What do we do about it? If you’re running a server, the thing you should do right now is jump to a 2048-bit group; the authors have instructions for common TLS servers and SSH, and generic security configuration guidelines for HTTPS servers and SSH also cover this topic. (If you know where to find instructions for IPsec, please let me know.) 2048 bits is big enough that you probably don’t need to worry about using the same group as anyone else, but generating your own groups is also not difficult. It is also important to make sure that you have completely disabled support for export ciphersuites. This eliminates the 512- and 768-bit groups and also several other primitives that we know are insecure.

At the same time, it would be a good idea turn on support for TLSv1.2 and modern ciphersuites, including elliptic curve Diffie-Hellman, which requires an attacker to solve a more complicated equation and is therefore much harder to break. It’s still a discrete logarithm problem, but in a different finite field that is harder to work with. I don’t understand the details myself, but an elliptic curve group only needs 256 bits to provide the same security as a 2048-bit group for ordinary Diffie-Hellman. There is a catch: the general number field sieve works for elliptic curves, too. I’m not aware of any reason why the precomputation attack in this paper wouldn’t apply, and I wish the authors had estimated how big your curve group needs to be for it to be infeasible. 256 bits is almost certainly big enough; but how about 128 bits, which is usually considered equivalent to 1024 bits for ordinary DH?

In the longer timeframe, where we think about swapping out algorithms entirely, I’m going to say this paper means cryptographers should take precomputation should not help the attacker as a design principle. We already do this for passwords, where the whole point of salt is to make precomputation not help; it’s time to start thinking about that in a larger context.

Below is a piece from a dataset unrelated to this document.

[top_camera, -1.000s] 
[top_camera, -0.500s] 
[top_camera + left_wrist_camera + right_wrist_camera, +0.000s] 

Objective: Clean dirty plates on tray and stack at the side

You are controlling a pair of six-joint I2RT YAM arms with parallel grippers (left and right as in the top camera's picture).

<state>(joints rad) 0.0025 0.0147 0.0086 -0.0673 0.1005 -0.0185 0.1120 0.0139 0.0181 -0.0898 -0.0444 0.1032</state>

Also in the longer timeframe, this is yet another paper demonstrating that old clients and servers, that only support old primitives that are now insecure, hurt everyone’s security. Just about every time one peer continues to support a broken primitive for backward compatibility, it has turned out that a man in the middle can downgrade it—trick it into communicating insecurely even with counterparties that do support good primitives. (There’s a downgrade attack to 512-bit Diffie-Hellman groups in this paper.) This is one of those thorny operational/incentive alignment problems that hasn’t been solved to anyone’s satisfaction. Windows XP makes an instructive example: it would have been technically possible for Microsoft to backport basically all of the security improvements (and other user-invisible improvements) in later versions of Windows, and there are an enormous number of people who would have benefited from that approach. But it wouldn’t have been in Microsoft’s own best interest, so instead they did things geared to force people onto newer versions of the OS even at the expense of security for people who didn’t want to budge, and people who needed to continue interoperating with people who didn’t want to budge (schannel.dll in XP still doesn’t support TLS 1.2). I could spin a similar story for basically every major player in the industry.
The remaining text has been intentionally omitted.